Dalvo Neto é alvo de inquérito policial na Polícia Civil do Estado do Ceará (PC-CE). Em entrevista ao programa, o médico negou as acusações e pontuou que a maioria dos casos ocorreu por falta de cuidado das mulheres após a cirurgia. 

“Não me considero responsável e nem culpado.

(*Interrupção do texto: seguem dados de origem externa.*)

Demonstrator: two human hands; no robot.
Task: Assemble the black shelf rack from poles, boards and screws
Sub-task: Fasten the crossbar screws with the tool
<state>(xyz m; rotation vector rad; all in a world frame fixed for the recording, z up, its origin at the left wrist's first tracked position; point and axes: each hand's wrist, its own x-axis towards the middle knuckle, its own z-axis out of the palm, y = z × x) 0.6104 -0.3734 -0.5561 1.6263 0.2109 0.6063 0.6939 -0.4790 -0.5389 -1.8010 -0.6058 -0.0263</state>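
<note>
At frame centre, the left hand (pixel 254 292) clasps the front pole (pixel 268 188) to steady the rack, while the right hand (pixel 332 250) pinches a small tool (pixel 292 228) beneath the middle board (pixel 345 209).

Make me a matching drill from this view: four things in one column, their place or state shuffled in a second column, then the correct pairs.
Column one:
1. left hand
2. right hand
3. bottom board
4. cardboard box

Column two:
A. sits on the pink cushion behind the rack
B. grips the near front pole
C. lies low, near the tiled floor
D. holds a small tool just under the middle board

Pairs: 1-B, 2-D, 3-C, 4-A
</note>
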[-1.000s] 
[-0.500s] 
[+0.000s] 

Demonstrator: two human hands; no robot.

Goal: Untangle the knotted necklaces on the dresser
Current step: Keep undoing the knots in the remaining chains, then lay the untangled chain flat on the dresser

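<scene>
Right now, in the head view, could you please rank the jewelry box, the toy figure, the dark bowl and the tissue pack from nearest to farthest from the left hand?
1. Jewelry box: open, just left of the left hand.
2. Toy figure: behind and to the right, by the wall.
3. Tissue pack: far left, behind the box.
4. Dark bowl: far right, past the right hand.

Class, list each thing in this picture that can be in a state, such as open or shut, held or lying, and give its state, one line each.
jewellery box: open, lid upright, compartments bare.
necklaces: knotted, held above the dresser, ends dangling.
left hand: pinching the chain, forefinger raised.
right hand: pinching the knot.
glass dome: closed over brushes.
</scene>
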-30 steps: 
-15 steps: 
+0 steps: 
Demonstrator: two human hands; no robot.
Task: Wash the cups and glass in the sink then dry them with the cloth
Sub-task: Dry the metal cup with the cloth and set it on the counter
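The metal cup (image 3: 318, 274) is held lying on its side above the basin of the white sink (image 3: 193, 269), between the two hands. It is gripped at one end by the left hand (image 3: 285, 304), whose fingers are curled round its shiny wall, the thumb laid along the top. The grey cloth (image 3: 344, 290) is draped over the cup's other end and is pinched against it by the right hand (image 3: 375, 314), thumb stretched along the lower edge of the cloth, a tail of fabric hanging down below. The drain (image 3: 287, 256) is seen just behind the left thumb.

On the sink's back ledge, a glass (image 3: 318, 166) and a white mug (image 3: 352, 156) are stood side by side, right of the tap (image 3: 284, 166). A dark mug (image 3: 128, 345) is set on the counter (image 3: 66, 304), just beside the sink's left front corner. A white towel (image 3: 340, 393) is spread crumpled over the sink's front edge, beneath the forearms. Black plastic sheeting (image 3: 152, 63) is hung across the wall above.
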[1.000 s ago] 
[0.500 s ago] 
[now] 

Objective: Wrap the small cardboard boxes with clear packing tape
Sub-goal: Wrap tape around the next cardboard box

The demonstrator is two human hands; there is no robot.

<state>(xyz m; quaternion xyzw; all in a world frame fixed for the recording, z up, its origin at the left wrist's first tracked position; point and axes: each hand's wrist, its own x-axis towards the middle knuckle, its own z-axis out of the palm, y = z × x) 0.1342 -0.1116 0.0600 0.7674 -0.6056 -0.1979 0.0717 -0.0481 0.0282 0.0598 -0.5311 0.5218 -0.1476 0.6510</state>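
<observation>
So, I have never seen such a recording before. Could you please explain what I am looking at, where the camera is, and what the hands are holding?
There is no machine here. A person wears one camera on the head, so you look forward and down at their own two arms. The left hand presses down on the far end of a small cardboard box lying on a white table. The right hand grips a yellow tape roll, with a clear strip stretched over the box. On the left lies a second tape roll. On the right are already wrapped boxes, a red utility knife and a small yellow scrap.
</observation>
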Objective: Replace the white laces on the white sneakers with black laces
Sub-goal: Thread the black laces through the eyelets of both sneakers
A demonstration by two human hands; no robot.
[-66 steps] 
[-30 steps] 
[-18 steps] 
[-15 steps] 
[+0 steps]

O que aconteceu foi uma política de disseminação de ódio nas redes sociais”, diz o cirurgião.

Neto pontua que já tem mais de 3 mil cirurgias de sucesso e comenta que “dói muito” ver a situação de pacientes que evoluem para processos de infecção e necrose. “Não oferecemos 100% de eficácia, mas posso garantir que estou sempre do lado delas quando precisarem”, explica.

Pedidos de indenização

Por causa das sequelas, parte das pacientes entraram com ações judiciais de indenização e oficializaram denúncias sobre o caso delas para o Conselho Regional de Medicina (Cremec).

Segundo o advogado Caico Borelli, o parecer técnico deixou evidente que "não há dúvidas em relação à ocorrência do nexo de causa entre as lesões vistas ao exame físico, psiquiátrico e o procedimento cirúrgico". 

Com essa conclusão, as pacientes conseguem entrar com uma "ação pleiteando a indenização para confirmar que houve um erro médico", conclui Borelli.

Sociedade se posiciona

Em nota após a repercussão da reportagem do Fantástico, a regional cearense da Sociedade Brasileira de Cirurgia Plástica (SBCP) afirmou que Dalvo Neto é "membro titular" da entidade e "seguiu todas as etapas de formação da nossa sociedade médica". 

"O colega atua há mais de 10 anos na profissão e não há nada que o impeça de exercer a função de cirurgião plástico", diz a nota. A entidade ressalta que, "como em qualquer outro procedimento, cirúrgico ou não, complicações podem ocorrer" após as cirurgias plásticas.

"Entendemos que as redes sociais e a mídia em geral são importantes meios de comunicação, entretanto postagens ou mesmo reportagens não conseguem mostrar os detalhes necessários para o julgamento completo de um caso. Reforçamos a importância de que a melhor forma e análise dos casos seja feita pela Justiça e os Conselhos Regional e Federal de Medicina", defende a SBCP.